RAN1 addressed many agenda items at Malta across the 6GR study and ongoing 5G work. This readout focuses on one of them: initial access. Before a phone, laptop, or any wireless device can send or receive a single byte of user data, it has to find a base station, time-align with it, and establish a connection. That process — everything from the device first listening for a signal to the base station acknowledging it — is called initial access. In 5G today, initial access typically takes tens to hundreds of milliseconds, and it may happen every time a device wakes from deep sleep, moves between cells, or powers on.

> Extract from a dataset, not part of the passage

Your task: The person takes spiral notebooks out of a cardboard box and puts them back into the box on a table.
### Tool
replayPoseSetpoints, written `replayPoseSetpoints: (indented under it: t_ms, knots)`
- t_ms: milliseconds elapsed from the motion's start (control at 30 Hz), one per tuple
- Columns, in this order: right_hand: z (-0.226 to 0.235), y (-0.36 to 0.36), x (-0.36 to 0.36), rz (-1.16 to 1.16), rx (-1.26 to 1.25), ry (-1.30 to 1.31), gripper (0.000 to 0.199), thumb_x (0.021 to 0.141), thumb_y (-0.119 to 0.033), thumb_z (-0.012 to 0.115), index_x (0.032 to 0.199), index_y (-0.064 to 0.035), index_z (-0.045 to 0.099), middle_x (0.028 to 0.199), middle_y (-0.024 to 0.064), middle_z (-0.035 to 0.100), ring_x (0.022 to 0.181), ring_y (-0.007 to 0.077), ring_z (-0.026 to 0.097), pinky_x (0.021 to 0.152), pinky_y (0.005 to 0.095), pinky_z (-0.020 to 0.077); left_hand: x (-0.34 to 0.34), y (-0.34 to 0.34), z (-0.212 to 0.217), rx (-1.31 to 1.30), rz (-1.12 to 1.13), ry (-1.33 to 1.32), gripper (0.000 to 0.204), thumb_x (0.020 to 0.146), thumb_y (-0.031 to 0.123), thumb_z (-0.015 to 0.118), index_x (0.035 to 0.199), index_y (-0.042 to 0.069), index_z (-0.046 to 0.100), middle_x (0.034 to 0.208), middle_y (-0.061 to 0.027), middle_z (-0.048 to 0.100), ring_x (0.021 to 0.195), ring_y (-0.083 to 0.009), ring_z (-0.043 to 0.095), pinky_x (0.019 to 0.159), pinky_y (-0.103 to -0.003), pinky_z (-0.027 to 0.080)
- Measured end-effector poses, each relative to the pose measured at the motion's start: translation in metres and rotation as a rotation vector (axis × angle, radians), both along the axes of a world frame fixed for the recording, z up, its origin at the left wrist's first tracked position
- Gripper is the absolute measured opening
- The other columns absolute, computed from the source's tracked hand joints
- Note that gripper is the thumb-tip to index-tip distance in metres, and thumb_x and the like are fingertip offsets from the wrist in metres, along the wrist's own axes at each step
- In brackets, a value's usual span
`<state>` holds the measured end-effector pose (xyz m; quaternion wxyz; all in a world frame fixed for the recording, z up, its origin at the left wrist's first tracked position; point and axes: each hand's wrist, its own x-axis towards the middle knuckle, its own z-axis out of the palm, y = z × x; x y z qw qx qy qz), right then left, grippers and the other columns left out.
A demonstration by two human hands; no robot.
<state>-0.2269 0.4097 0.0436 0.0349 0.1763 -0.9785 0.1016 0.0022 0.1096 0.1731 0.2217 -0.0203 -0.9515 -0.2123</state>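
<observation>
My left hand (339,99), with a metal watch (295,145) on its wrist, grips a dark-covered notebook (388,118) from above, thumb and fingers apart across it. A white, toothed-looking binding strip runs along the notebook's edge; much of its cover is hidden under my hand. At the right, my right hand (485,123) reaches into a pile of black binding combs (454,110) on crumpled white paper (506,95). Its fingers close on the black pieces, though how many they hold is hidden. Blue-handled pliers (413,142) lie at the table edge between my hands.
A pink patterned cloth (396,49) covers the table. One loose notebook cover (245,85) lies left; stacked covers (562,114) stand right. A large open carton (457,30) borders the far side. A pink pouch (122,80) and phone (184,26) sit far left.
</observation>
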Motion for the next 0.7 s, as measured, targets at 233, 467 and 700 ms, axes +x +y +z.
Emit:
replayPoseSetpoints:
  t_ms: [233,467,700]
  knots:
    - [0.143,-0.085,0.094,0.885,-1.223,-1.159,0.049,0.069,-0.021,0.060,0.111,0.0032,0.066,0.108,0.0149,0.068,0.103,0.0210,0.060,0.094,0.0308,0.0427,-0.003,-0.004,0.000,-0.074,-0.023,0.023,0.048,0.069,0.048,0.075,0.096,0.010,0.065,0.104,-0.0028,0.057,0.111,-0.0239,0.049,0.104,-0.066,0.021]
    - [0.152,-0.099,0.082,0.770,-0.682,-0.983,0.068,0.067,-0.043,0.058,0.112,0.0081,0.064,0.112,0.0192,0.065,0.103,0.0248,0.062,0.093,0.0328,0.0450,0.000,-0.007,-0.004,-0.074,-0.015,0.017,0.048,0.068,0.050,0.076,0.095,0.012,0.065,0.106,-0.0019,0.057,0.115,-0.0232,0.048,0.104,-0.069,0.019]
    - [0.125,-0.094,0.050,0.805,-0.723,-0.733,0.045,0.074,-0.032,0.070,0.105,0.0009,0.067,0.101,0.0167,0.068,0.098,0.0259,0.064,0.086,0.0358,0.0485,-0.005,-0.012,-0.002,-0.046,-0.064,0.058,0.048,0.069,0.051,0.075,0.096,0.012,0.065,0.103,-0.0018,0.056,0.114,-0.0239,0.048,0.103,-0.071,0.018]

Because it happens so often and consumes energy on both sides, the design of these first few milliseconds has an outsized effect on battery life, coverage, and how quickly the network responds when a device is trying to get back on the air.
Designing the 6G Initial Access Procedure
In 6G, initial access becomes more challenging than in the 5G NR design. 6G is expected to support wider bandwidths, around-7 GHz deployments, integration between Terrestrial Network (TN) and Non-Terrestrial Network (NTN) operation, multi-carrier and multi-Transmission/Reception Point (multi-TRP) operation, diverse UE types, and stronger coverage and energy-efficiency requirements. The initial access design therefore cannot simply copy NR — it must be scalable enough for high-performance enhanced Mobile Broadband (eMBB) UEs while still supporting low-tier or bandwidth-limited devices, and it must maintain acceptable access delay, detection reliability, coverage, and UE complexity. 6G will also lean more heavily on network and UE energy saving techniques such as longer sync-signal periodicity, on-demand SSB and System Information Block 1 (SIB1) transmissions, and wake-up signaling, each of which can reduce always-on network transmissions but may also increase cell-search latency, paging delay, or mobility-measurement delay if not carefully designed.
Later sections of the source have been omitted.